*About this exercise:*
Going down the data below, set down exactly the line with "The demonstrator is" and each line after it through the line with "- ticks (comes"; no other lines.

**** Collected data ****

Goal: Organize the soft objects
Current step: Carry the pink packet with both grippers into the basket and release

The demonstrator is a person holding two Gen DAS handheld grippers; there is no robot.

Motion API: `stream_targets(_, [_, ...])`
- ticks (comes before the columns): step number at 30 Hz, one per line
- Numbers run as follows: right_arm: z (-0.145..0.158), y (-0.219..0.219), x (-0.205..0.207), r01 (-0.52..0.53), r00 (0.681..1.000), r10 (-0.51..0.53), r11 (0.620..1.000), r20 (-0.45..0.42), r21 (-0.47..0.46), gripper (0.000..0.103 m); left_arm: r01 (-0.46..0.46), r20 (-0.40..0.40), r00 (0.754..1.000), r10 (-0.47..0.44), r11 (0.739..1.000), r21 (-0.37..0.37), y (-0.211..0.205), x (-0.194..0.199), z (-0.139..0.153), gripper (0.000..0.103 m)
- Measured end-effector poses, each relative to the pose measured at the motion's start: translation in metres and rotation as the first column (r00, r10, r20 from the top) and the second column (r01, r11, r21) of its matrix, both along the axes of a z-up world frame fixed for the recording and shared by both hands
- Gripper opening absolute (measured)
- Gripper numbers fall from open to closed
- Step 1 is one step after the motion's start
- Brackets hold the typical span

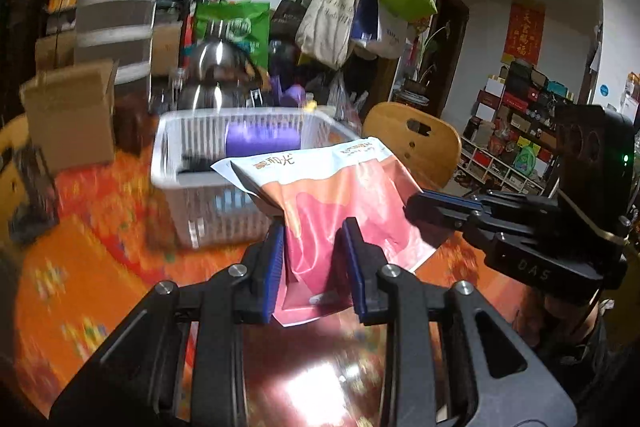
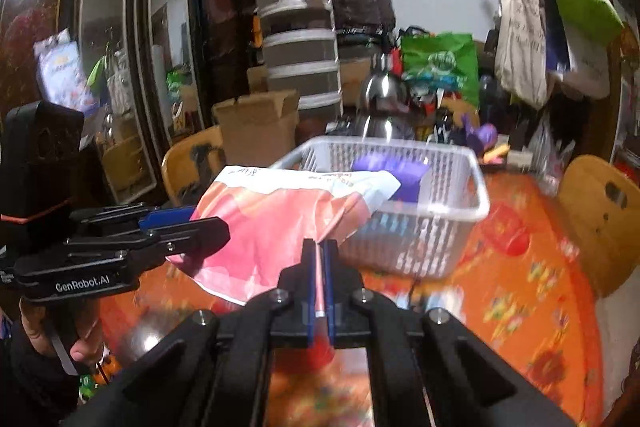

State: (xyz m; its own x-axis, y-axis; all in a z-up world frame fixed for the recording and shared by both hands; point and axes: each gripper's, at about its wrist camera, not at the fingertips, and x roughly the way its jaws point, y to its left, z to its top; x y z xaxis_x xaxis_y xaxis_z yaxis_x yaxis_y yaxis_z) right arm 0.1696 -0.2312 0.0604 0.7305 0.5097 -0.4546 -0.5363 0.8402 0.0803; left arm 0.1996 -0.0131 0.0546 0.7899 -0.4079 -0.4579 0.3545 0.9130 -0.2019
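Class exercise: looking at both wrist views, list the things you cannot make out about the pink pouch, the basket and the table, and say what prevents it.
- Pink-and-white soft plastic pouch: lettering too small and blurred in both views.
- White slatted plastic basket: the pouch hides the near contents; only a purple soft object shows.
- Orange patterned tablecloth: motion blur smears the pattern.
- Right gripper: its pads hide the pinched pouch edge.
- Left gripper: the pouch bottom is cut off behind its fingers.

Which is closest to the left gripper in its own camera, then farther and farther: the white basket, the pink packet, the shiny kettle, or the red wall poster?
1. Pink packet, between its fingers.
2. White basket, just behind.
3. Shiny kettle, beyond the basket.
4. Red wall poster, far right wall.
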Motion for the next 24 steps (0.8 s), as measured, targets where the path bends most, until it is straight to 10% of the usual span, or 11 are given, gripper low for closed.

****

*Result for this exercise:*
The demonstrator is a person holding two Gen DAS handheld grippers; there is no robot.

Motion API: `stream_targets(_, [_, ...])`
- ticks (comes before the columns): step number at 30 Hz, one per line

Nothing else remains in this exercise.